Electronic Design
What 3D Image-Capture Method Best Fits Your Needs?

What 3D Image-Capture Method Best Fits Your Needs?

This article discusses the basics, strengths, and challenges of different 3D imaging methodologies that target the widening array of advanced imaging-related applications.

Three-dimensional imaging has seen a lot of interest over the last few years since Microsoft first introduced the Kinect gaming system. With applications varying from touchless control via gesture to mapping for autonomous vehicle control, the requirements vary greatly across the spectrum of applications. This article discusses the basics, strengths, and challenges of different 3D imaging methodologies.

Download this article in .PDF format
This file type includes high resolution graphics and schematics when applicable.

Structured Light

When thinking of 3D imaging, structured-light systems are probably the most familiar to most everyone. The original Microsoft Kinect utilized a structured-light methodology. The basic principle is to illuminate the scene with a series of disruptive light patterns, usually of alternating black and white. A standard 2D camera is used to acquire the scene.

1. Shown is a structured-light fixed-pattern used by the Microsoft Kinect Gaming system.1

Structured light actually has two subclasses: fixed-pattern and multi-pattern. A fixed-pattern system uses a single pattern (Fig. 1), while a multi-pattern employs a sequence of patterns (Fig. 2). A processor or PC interpolates the sequence of reflected images to generate the depth of the objects in the scene.

The capture system consists of standard 2D camera modules, enabling the capture of high-resolution 2D images as well as low-cost camera implementations. With a fixed-pattern system, a simple filter is usually placed over the light source to provide the structured scene illumination. Again this can be a fairly low-cost implementation. In a multi-pattern system, one must either dynamically change the filter placed over the illumination system, or use a system that can modulate the light appropriately. Texas Instruments’ DLP systems offer one method to create such a sequence of patterns. With the DLP illumination subsystem, it’s possible to sequence a high number of patterns to maximize accuracy.

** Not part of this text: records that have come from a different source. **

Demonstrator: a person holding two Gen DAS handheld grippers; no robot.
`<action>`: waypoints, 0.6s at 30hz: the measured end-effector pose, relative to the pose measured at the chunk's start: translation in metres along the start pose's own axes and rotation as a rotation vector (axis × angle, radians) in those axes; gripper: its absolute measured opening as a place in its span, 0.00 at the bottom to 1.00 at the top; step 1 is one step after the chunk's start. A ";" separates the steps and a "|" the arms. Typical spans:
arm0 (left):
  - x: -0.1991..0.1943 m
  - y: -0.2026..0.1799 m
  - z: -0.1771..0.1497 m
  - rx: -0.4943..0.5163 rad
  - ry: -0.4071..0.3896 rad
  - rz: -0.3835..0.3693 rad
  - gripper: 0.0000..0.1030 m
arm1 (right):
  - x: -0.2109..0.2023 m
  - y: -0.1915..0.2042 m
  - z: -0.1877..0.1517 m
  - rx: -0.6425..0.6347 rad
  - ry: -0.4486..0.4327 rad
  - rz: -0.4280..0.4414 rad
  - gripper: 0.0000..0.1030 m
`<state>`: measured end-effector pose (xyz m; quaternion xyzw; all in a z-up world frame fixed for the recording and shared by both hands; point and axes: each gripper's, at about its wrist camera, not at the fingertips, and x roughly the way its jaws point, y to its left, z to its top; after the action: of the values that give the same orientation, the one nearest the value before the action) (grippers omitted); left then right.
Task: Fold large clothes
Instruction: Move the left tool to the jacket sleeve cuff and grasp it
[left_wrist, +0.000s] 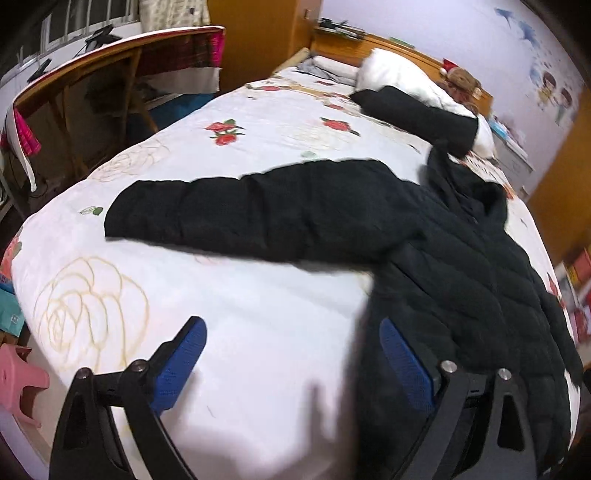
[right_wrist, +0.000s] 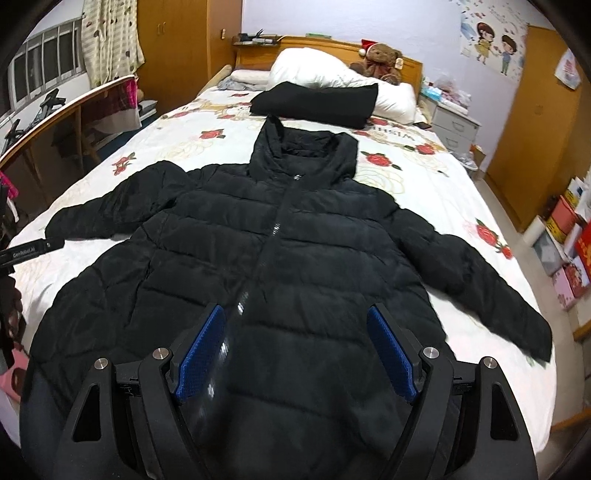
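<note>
A black hooded puffer jacket (right_wrist: 295, 229) lies front up and zipped on the flowered bed cover (right_wrist: 424, 177), both sleeves spread out to the sides. My right gripper (right_wrist: 295, 308) hovers open over the jacket's lower front, with the zip just inside its left finger and nothing gripped. In the left wrist view the jacket (left_wrist: 461, 266) fills the right side and its sleeve (left_wrist: 240, 214) stretches left. My left gripper (left_wrist: 290, 325) is open above the bed cover (left_wrist: 221, 295). Its right finger is at the jacket's side edge.
A folded black garment (right_wrist: 317, 99) rests against a white pillow (right_wrist: 332, 74) at the bed's head, with a teddy bear (right_wrist: 382, 59) behind. A wooden desk (left_wrist: 92, 74) stands left of the bed. A nightstand (right_wrist: 454, 125) and stacked boxes (right_wrist: 565, 251) stand right. A pink stool (left_wrist: 22, 380) sits on the floor.
</note>
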<state>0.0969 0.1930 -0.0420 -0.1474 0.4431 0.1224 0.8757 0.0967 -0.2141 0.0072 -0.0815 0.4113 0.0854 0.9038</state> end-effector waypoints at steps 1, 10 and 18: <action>0.008 0.008 0.005 -0.013 0.002 0.008 0.89 | 0.007 0.003 0.004 -0.003 0.005 0.000 0.77; 0.062 0.097 0.043 -0.267 -0.023 0.082 0.87 | 0.062 0.015 0.029 -0.005 0.061 0.056 0.77; 0.113 0.155 0.054 -0.463 0.009 0.129 0.86 | 0.094 0.013 0.033 -0.009 0.117 0.082 0.77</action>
<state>0.1486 0.3656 -0.1271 -0.3160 0.4156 0.2758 0.8070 0.1787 -0.1861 -0.0436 -0.0733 0.4659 0.1191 0.8737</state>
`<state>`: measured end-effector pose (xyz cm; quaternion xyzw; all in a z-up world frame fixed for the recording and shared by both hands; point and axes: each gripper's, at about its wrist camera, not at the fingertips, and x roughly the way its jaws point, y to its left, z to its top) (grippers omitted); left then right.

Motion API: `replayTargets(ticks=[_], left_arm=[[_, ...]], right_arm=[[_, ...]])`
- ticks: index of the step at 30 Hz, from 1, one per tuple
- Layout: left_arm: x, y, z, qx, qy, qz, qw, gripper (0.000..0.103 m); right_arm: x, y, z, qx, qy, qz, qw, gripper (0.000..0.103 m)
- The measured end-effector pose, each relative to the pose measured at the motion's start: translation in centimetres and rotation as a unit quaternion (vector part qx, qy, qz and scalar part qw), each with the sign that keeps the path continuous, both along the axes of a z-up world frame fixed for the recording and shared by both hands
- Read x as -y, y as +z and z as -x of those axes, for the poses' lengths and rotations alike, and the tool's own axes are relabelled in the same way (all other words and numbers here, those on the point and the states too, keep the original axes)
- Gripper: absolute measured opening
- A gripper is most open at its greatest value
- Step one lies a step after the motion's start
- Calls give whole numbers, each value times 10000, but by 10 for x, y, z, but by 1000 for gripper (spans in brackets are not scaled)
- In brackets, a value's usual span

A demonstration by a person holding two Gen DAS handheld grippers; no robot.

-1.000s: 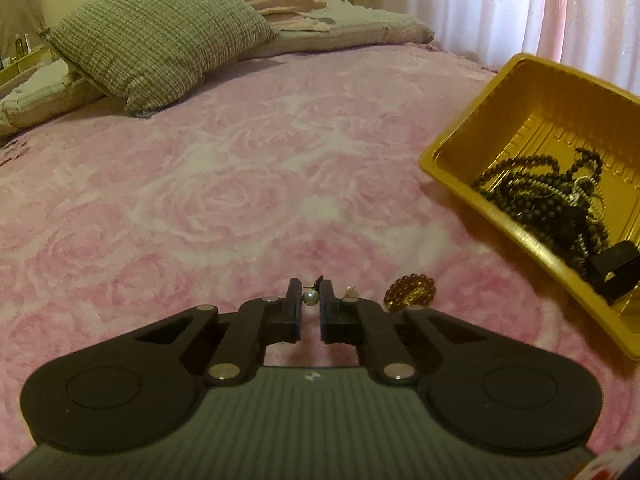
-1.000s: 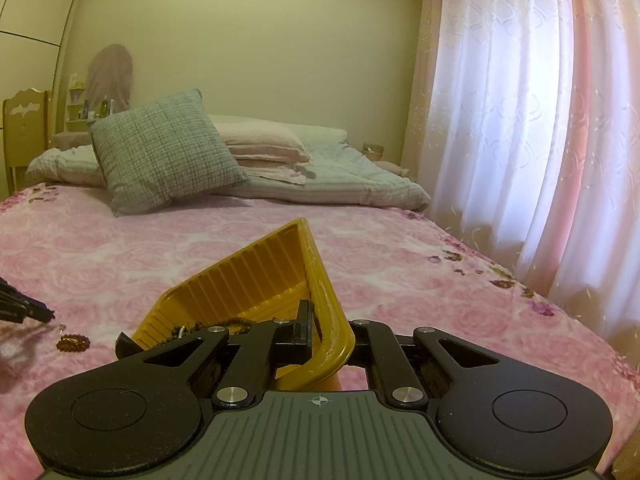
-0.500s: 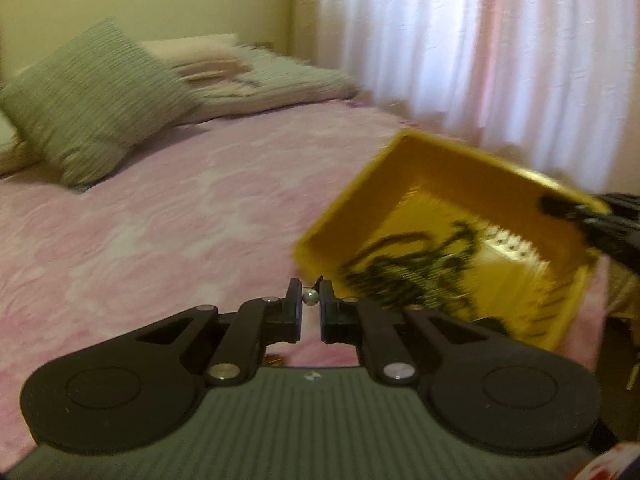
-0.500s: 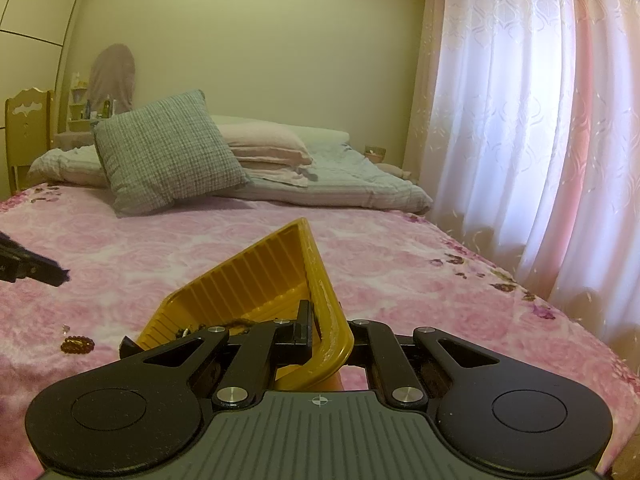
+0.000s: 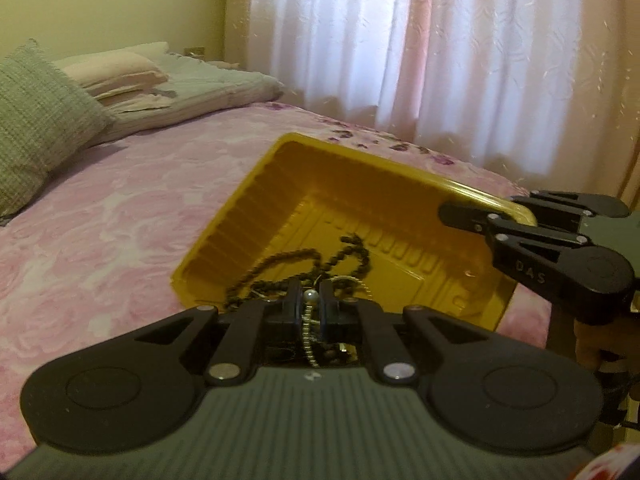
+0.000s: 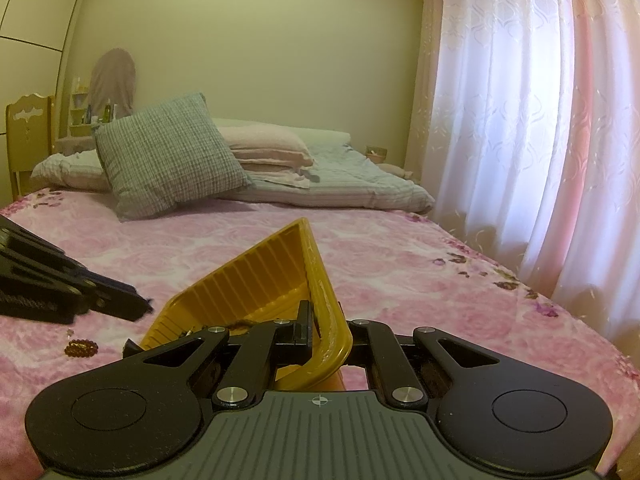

2. This example of a sequence of patterns would be incorporated in a multi-pattern structured-light imaging system.2

Since multiple frames of data need to be analyzed to track how the pattern’s reflections change over time, inherent latency exists within a structured light system. In addition, the camera system’s native resolution is reduced because the image processing requires interpolation between pixels. Due to the need for the patterns of light to travel a minimum distance so that the image-processing system can accurately interpret the returned disruptive light patterns, it doesn’t scale very well to close interaction applications. The final drawback is that fairly precise alignment between the illumination source and the camera system is required to properly analyze the light patterns and how they move in the scene.

Stereo Vision

Humans are the ultimate example of stereo vision. Two different image-capture devices monitor the same scene. Based on their relative geometry, the distance to varying objects in the field of view can be calculated. In the case of humans, the image-capture devices are our eyes, and our brains do the geometry calculations. A stereo-vision capture system requires two precisely aligned, standard 2D cameras to capture the scene. These two simultaneously captured images are processed to determine the depth of each object.

Accurately measuring the distance to an object requires significant processing power. With processing, the first challenge is to determine the data points in the two video streams that represent the same object, which typically takes multiple frames of data. Once that’s accomplished, the processor has to apply the appropriate trigonometry to actually calculate the depth data for that object.

Stereo-vision systems can utilize standard cameras, which makes for fairly low-cost and easy-to-develop capture systems. Moreover, such cameras allow for the highest resolution needed for an application. However, for the geometry to work, the physical alignment between the two cameras is critical and, therefore, potentially costly.

Time of Flight

A typical time-of-flight (ToF) system is based on a universal constant—the speed of light. A diffused light source is pulsed at a specific frequency, flooding the field of view with waves of lights. As these waves strike an object, the light reflects back toward the source of the illumination. An image-capture device captures this reflected energy. The key component is the phase of the returning light versus amplitude, or more specifically, the phase shift of the reflected light versus the outgoing illumination (Fig. 3). The math is very straightforward once you know the phase shift of the light; the challenge becomes accurately capturing the phase of the reflected light.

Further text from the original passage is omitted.